Scientists recently found one primary reason why sea turtles get attracted to plastic and eat them– plastic smells like food. This ocean plastic debris and garbage that are covered with marine organisms such as algae are delicious-smelling to marine turtles.

We know that plastic is deadly to turtles that ingest it. Because of unbridled human consumption and waste, plastic can now be found over most of the oceans. The consequences for turtles are significant: at the minimum, a thousand turtles die because of it each year. They get tangled in the plastic and eat them, and the results are disastrous.

This phenomenon led scientists to ask why turtles have such a lot of fatal and dangerous encounters with plastic. Plastics are not food, but scientists believe that the turtles think they are jellyfish, which is part of some marine turtles’ diets.

In a recent study by Joseph Pfaller and colleagues, entitled “Odors from marine plastic debris elicit foraging behavior in sea turtles” and published in Current Biology, the researchers discovered that turtles found the plastic attractive because of how they smell. In the study, 15 captive-reared loggerhead marine turtles were experimentally exposed to various odors. The response of the turtles to the smells was recorded and analyzed.

In particular, turtles were presented with turtle food, clean plastic, distilled water, and bio-fouled plastic. The latter is plastic debris that has been “colonized” or “invaded” by various marine organisms. Bio-fouled plastic is common on beaches and in the oceans and seas. The turtles’ responses to the smells of each of these materials were noted.

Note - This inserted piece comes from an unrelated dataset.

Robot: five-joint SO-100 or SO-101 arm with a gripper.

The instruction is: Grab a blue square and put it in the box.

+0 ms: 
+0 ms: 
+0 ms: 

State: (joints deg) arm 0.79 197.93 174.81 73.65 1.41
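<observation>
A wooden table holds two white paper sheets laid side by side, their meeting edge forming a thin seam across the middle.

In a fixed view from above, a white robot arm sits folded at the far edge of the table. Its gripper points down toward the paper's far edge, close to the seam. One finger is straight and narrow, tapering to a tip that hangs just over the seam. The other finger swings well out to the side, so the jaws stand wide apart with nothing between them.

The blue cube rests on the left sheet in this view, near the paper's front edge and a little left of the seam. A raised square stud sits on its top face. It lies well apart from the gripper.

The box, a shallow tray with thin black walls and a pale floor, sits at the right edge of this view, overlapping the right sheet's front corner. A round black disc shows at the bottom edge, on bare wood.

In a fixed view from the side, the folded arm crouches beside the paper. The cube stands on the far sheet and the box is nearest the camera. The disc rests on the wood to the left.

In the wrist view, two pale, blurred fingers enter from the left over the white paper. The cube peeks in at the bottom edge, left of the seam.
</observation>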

The University of North Carolina at Chapel Hill Ph.D. biology student Kayla Goforth disclosed that marine organisms and algae attach to bio-fouled plastic “pretty quickly.” She added that plastic water bottles or other plastic garbage left lying around on the beach can easily get covered by these organisms, even for as short as one week. Now, once it is bio-fouled and is drifting in the ocean, it smells like food to turtles. That is why they find it so appetizing, said Goforth.

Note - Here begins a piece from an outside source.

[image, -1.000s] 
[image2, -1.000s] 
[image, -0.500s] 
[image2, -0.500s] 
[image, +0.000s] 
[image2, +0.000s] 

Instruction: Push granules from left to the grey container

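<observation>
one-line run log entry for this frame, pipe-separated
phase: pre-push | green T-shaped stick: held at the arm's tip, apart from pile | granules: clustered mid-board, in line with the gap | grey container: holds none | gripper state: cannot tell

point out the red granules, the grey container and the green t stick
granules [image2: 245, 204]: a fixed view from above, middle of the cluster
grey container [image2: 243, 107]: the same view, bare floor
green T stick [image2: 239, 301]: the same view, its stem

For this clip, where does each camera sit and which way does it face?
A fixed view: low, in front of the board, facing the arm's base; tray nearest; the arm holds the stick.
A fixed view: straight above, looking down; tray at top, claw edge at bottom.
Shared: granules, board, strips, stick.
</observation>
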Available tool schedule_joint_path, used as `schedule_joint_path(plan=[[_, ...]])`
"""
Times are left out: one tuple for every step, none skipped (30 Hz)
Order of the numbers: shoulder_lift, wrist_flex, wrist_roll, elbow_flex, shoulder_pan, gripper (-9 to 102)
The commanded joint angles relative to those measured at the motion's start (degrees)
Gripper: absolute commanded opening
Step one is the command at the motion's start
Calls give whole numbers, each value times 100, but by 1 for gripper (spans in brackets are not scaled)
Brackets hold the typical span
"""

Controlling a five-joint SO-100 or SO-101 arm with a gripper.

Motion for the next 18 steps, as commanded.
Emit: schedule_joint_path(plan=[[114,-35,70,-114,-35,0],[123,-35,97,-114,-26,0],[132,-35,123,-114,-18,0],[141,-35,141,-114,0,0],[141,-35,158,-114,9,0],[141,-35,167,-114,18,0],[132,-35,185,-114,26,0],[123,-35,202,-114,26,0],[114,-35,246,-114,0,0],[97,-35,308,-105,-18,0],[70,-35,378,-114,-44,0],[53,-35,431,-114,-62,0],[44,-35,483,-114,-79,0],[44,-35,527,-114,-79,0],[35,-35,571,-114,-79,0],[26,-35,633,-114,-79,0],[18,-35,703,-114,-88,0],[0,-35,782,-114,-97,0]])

This conclusion came about because the reseachers’ experimental loggerhead turtles had the same response to both normal food and bio-fouled plastic. It is known that marine turtles can detect odors in the air. The researchers added that when an odor catches the interest of marine turtles, they will spend more time on the water surface and keep their nostrils above the water. The scientists then observed that the animals had their nostrils above the water for a longer period when they smelled both the bio-fouled plastic as well as food.

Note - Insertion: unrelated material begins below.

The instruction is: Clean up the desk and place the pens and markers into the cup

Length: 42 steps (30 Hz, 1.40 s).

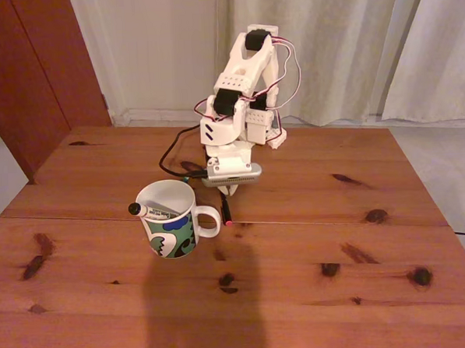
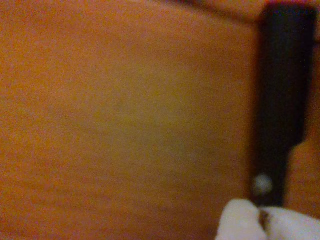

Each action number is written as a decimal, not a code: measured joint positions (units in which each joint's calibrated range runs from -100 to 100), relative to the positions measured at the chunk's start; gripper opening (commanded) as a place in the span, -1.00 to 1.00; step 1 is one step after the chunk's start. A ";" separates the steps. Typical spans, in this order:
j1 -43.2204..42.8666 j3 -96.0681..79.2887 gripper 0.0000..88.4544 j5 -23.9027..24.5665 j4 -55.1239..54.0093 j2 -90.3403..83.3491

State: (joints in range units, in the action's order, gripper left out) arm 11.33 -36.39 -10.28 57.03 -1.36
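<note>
We have the claw (image 1: 232,189) down at the bench (image 1: 317,294), right over the black pen (image 1: 226,209) beside the cup (image 1: 171,220); its opening we cannot tell. A marker (image 1: 141,211) sits in the cup. Closing off-centre could roll the pen away.

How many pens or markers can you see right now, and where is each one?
2. A white marker with a black cap leans in the cup. A thin black pen lies on the desk under the gripper. Others may be hidden inside the cup.
</note>
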 measured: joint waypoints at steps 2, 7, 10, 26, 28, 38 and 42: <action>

The proponents of the study speculate that the tasty smell that the turtles detect is dimethyl sulfide. This compound has been known to be detectable by turtles, some fishes, and seabirds. Its smell serves as a cue for feeding. Thus, we should be more conscientious in reducing the amount of plastic we produce and throw away, for once that plastic bottle we carelessly disposed of becomes bio-fouled, it is liable to kill a helpless marine turtle.